Drake Take Care
November 15, 2011 by staff
Drake Take Care, To think that after his 2010 mega-selling studio debut, Thank Me Later, Drake would opt to retreat further into his alone-on-his-throne world reveals what might be the Toronto rapper/singer’s greatest strength: He knows exactly what his strengths and weaknesses are.
Drake is a great executive producer, and his sophomore album, Take Care, feels like an artist exploring a very specific vision to find out just how far it can be taken.
Take Care takes the best parts of Thank Me Later — its cavernous empty spaces and slow-burning beats, its towering hooks that swallowed up entire neighbourhoods, Drake’s surprisingly affective croon and now-not-so-surprising knack for earworm melodies — and dives further into them, attempting to wring even more pathos from brittle synth washes and 808 drums, write even stickier hooks and work on that stiff flow of his.

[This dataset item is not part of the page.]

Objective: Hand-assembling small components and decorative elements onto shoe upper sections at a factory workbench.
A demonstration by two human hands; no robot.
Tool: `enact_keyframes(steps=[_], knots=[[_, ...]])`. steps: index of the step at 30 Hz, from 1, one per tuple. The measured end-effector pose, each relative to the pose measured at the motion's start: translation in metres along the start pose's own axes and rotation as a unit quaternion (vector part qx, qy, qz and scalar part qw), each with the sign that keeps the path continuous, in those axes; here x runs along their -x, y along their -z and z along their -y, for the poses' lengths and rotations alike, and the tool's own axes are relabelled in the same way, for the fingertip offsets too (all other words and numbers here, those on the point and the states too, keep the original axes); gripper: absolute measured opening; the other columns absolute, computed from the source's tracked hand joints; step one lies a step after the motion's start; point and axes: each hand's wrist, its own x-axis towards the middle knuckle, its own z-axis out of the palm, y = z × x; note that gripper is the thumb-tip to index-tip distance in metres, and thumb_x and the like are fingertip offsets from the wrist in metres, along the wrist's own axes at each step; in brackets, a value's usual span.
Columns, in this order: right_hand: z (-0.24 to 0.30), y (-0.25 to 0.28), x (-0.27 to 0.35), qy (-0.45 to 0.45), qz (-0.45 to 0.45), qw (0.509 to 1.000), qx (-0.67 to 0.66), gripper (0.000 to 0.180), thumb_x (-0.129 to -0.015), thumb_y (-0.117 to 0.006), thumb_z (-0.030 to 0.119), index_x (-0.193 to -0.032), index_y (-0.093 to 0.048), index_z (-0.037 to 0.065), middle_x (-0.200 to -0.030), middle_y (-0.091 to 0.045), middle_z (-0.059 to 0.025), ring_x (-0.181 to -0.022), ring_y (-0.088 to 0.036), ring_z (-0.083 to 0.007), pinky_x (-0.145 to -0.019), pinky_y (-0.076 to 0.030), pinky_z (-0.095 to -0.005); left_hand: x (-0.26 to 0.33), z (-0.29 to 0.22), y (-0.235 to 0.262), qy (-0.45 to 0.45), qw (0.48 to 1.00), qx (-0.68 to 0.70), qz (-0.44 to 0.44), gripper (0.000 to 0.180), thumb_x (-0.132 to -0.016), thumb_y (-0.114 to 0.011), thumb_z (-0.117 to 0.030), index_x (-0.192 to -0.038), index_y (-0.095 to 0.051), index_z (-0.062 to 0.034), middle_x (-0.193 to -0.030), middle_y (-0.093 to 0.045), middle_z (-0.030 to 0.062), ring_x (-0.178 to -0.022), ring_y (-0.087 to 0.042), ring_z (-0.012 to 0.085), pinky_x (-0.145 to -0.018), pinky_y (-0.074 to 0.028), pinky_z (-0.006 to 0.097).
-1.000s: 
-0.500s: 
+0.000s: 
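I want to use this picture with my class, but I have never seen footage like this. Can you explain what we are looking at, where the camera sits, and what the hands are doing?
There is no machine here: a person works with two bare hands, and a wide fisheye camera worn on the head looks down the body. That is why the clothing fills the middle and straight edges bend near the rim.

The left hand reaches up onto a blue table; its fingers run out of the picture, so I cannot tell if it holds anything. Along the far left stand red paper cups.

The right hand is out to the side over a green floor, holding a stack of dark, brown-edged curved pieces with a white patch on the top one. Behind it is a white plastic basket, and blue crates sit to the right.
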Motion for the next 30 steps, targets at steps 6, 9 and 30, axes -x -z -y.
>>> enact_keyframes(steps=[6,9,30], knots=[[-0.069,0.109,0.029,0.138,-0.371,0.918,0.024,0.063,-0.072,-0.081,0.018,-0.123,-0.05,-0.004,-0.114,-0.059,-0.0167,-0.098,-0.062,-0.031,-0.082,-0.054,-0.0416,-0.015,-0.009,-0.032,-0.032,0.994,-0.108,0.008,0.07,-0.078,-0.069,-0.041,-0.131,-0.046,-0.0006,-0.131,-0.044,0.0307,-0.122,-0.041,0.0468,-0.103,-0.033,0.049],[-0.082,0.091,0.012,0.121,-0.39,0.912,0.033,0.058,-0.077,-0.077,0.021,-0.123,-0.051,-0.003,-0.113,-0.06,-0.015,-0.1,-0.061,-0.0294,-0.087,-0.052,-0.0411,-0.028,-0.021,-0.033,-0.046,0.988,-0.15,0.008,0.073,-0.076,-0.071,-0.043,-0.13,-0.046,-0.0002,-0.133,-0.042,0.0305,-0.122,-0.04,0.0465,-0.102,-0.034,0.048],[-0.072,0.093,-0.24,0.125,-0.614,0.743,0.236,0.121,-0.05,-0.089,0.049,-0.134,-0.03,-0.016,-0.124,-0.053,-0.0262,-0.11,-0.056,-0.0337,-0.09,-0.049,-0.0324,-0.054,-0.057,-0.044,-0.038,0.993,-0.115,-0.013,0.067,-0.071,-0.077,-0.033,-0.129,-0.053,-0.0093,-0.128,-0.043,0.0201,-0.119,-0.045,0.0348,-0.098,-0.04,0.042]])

If anything, Take Care is a masterpiece in creating a cohesive yet abstract sound, the kind that was initially charted on Kanye West’s 2009 disc 808s & Heartbreak. What Drake knows how to do is combine these non-beat kind of beats, in which things are often implied more than explicitly stated, and make them work in a pop context, replete with hooks so massive, they have their own gravitational pulls.

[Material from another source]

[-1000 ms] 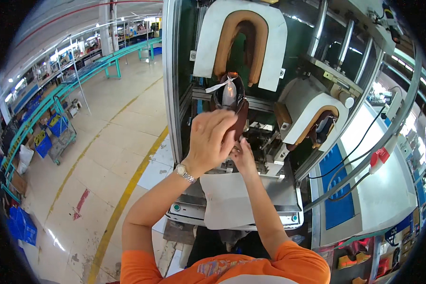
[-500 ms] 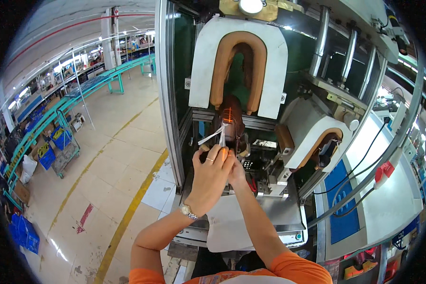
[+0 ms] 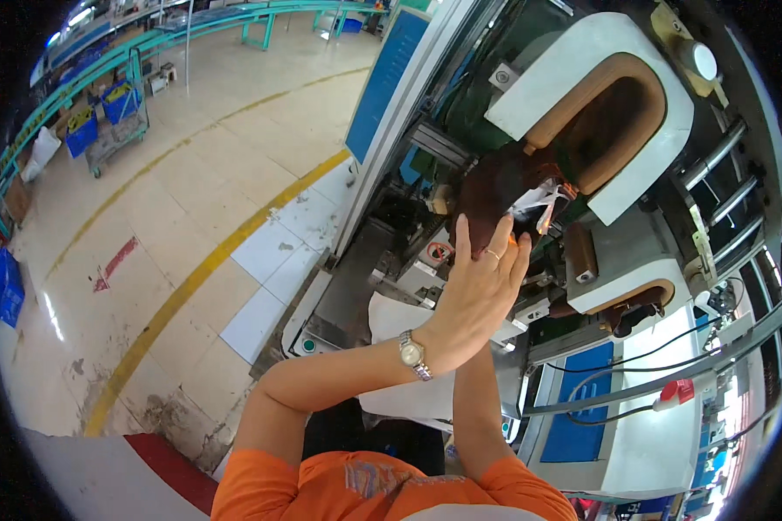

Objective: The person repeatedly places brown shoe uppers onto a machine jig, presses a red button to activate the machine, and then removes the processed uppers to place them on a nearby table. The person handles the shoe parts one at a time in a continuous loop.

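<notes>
My left hand [image 3: 482,286], with a ring and a wristwatch [image 3: 413,354], reaches up to a dark brown leather shoe [image 3: 487,187] in the machine. Its fingers are stretched out and apart, the tips against the shoe's near side. White strips [image 3: 539,201] lie at the shoe's opening, with a bit of orange beside them. Behind the left hand my right hand is hidden; only its forearm [image 3: 478,404] shows, so its fingers cannot be made out. Just beyond the shoe stands a white mould block [image 3: 643,165] with a tan U-shaped pad [image 3: 617,69].
A second white block [image 3: 626,269] with a brown pad sits to the right, a brown shoe part inside it. A metal frame post [image 3: 400,130] rises left of the work. Hoses and a red-and-white plug [image 3: 673,395] hang at the right. A green conveyor [image 3: 174,35] runs far left.
My view has swung, so the machine appears tilted and further right. My left hand's fingers have spread from a bunched grip near the white strips and now lie against the shoe.
</notes>
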A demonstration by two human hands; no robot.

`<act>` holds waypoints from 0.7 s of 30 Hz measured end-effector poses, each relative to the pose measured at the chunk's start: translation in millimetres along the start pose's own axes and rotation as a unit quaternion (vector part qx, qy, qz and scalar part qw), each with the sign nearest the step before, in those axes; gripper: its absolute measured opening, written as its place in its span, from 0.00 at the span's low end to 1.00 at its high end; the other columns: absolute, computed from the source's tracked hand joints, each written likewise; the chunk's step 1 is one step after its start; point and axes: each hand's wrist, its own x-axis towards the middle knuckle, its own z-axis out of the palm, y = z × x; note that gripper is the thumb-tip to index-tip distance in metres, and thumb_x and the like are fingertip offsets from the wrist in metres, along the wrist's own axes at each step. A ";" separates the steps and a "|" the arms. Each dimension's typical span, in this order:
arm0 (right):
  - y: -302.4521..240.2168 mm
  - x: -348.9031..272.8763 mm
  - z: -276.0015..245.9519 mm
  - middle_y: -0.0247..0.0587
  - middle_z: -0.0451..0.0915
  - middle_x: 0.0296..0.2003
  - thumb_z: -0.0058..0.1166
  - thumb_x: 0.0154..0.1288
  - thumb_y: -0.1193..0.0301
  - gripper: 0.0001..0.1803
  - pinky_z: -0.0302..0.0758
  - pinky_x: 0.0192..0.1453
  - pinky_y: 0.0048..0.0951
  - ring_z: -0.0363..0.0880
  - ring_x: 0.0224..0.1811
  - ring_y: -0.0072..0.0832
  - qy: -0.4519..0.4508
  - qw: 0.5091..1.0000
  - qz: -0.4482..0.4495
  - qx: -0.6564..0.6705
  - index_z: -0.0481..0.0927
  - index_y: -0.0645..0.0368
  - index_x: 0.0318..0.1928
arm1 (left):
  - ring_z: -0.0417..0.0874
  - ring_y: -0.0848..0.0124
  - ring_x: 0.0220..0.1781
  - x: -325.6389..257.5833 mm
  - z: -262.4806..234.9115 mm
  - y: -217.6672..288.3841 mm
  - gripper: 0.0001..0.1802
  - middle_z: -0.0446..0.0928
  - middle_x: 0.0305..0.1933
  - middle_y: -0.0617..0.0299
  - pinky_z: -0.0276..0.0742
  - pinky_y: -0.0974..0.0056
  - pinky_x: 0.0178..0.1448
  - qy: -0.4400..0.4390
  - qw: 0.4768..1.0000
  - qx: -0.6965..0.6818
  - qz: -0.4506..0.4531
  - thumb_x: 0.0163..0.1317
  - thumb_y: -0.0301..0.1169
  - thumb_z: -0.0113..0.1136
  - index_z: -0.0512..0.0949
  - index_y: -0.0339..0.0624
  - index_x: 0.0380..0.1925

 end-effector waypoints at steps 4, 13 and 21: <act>2.1 10.2 -0.2 0.41 0.70 0.49 0.34 0.66 0.57 0.21 0.64 0.58 0.37 0.67 0.53 0.33 0.002 1.000 -0.008 -0.021 0.67 0.55 0.51 | 0.57 0.62 0.64 6.1 -12.3 -12.0 0.15 0.69 0.47 0.53 0.48 0.32 0.59 -0.011 0.999 -0.043 0.003 0.53 0.27 0.45 0.70 0.34 0.41; -22.3 50.6 -18.7 0.42 0.73 0.47 0.34 0.66 0.51 0.24 0.67 0.55 0.39 0.71 0.50 0.35 0.057 0.998 -0.014 -0.024 0.69 0.57 0.49 | 0.54 0.62 0.66 6.1 -12.6 -15.8 0.19 0.64 0.51 0.55 0.53 0.30 0.55 -0.067 0.997 0.004 0.025 0.53 0.23 0.46 0.66 0.38 0.47; -32.1 68.3 -48.1 0.33 0.75 0.26 0.45 0.64 0.59 0.12 0.76 0.37 0.26 0.78 0.35 0.24 0.128 0.963 -0.088 -0.220 0.72 0.54 0.33 | 0.55 0.61 0.65 5.1 -10.2 -26.3 0.20 0.64 0.51 0.55 0.59 0.33 0.52 -0.078 0.997 -0.013 0.019 0.52 0.23 0.48 0.66 0.43 0.48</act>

Still, it’s strange and wonderful to hear something like Drake’s current single, “Make Me Proud,” on the radio, with its hiccupping wormhole synths that spin around at disorienting speeds. “Headlines” is less avant-garde, but no less unusual, especially for a lead single, its subdued triumph a stark contrast to the maximalist bombast of “It’s Over,” which introduced Thank Me Later last year. Nothing sounds like Take Care and its soaring empty spaces, delicate and fraying synthesizers, and often drum-less blankets of digital washes, and sounding like no one else is not an easy feat in this day and age.
But it would all be for nought were Drake not an empathetic character, someone listeners could relate to and Take Care foregrounds his concern for the emotional needs of others — in particular, women, naturally — and this time around, his R&B songs are even more conflicted.
There’s a lot of talk about “saving” girls, but in a self-aware manner that makes it clear that it’s Drake who really needs saving. Otherwise, “then who will I complain to?” as he asks on “The Real Her,” a ball of melting metals and luxurious melodies.